In this paper, authors mainly explored atrous convolution as a context module and tool for spatial pyramid pooling.
Results
Authors experimented with the modules employing Atrous Spatial Pyramid Pooling (ASPP) method in cascade as well as in parallel. In experiments, the performance of the models was measured using Intersection Over Union (IOU). Based on validation set, the best model with ASPP attains the performance of 79.77%, better than the best model with cascaded atrous convolution modules (79.35%).
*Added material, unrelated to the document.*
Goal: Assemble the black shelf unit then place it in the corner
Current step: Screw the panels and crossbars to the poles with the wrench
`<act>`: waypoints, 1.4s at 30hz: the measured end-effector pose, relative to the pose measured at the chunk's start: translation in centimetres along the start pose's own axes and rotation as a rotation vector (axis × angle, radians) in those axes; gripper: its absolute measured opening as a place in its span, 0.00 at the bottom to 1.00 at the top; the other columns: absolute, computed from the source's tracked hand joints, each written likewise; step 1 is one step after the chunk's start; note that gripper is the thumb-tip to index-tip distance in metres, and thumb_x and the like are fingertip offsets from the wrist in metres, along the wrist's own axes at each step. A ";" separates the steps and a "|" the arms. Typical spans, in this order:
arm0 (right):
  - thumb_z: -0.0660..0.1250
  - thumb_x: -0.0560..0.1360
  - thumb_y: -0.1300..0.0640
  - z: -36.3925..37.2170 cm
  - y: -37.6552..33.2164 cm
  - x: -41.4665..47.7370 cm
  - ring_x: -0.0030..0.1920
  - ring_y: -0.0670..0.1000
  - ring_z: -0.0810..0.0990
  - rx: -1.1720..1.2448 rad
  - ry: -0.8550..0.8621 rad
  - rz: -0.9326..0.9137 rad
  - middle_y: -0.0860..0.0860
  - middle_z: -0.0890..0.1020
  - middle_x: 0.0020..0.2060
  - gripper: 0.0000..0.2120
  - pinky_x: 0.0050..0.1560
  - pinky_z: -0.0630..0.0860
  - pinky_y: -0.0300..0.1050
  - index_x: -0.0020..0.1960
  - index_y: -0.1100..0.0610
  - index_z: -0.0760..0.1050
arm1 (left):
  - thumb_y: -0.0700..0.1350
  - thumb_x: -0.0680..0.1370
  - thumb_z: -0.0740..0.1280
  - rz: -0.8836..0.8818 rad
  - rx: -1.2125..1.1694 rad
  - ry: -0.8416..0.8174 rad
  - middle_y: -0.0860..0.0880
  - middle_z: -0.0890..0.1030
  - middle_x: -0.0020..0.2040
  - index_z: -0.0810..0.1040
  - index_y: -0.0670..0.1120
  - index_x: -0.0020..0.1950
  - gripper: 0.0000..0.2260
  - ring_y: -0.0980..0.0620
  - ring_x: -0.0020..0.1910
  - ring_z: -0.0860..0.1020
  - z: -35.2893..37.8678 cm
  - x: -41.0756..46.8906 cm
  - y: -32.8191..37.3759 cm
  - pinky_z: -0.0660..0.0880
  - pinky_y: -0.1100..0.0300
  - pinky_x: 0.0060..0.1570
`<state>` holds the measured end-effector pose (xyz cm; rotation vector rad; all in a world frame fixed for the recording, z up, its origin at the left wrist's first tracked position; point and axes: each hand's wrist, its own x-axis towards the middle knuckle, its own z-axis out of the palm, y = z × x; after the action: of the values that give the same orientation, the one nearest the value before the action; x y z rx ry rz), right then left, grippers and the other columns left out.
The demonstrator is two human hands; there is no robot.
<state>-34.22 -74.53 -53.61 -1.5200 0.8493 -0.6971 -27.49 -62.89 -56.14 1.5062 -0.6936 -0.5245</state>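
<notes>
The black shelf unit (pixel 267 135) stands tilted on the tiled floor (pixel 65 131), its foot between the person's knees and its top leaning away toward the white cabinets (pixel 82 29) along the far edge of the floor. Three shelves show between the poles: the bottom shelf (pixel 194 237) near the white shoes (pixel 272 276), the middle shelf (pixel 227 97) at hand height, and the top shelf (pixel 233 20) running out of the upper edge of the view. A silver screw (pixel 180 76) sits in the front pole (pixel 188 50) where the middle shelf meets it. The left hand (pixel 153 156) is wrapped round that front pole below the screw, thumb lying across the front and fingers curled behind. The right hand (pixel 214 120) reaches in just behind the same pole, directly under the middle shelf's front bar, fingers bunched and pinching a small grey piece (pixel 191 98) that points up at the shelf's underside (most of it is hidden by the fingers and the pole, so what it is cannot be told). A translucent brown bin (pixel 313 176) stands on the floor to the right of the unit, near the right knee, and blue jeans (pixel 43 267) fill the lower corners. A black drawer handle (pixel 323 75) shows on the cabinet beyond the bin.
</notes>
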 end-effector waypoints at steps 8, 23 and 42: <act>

Therefore ASPP was selected as final model for test set evaluation.
Method | mIOU |
---|---|
DeepLabv3-JFT | 86.9 |
DeepLabv3 | 85.7 |
DIS | 86.8 |
CASIA_IVA_SDN | 86.6 |
IDW-CNN | 86.3 |
PSPNet | 85.4 |
ResNet-38_MS_COCO | 84.9 |
Multipath-RefineNet | 84.2 |
Large Kernel Matters | 83.6 |
TuSimple | 83.1 |
Deep Layer Cascade (LC) | 82.7 |
SegModel | 81.8 |
HikSeg_COCO | 81.4 |
CentraleSupelec Deep G-CRF | 80.2 |
DeepLabv2-CRF | 79.7 |
LRR 4x ResNet-CRF | 79.3 |
Adelaide VeryDeep FCN VOC | 79.1 |
The above table represents the method used and corresponding PASCAL VOC 2012 test set performance. From this, it is evident that ‘DeepLabv3’ achieves a performance of 85.7% which outperformed the previous DeepLab versions. DeepLabv3-JFT model was built using ResNet-101 model which has been pretrained on both ImageNet and JFT-300M dataset. This resulted a performance of 86.9% and shows a improvement compared to previous state-of-art methods.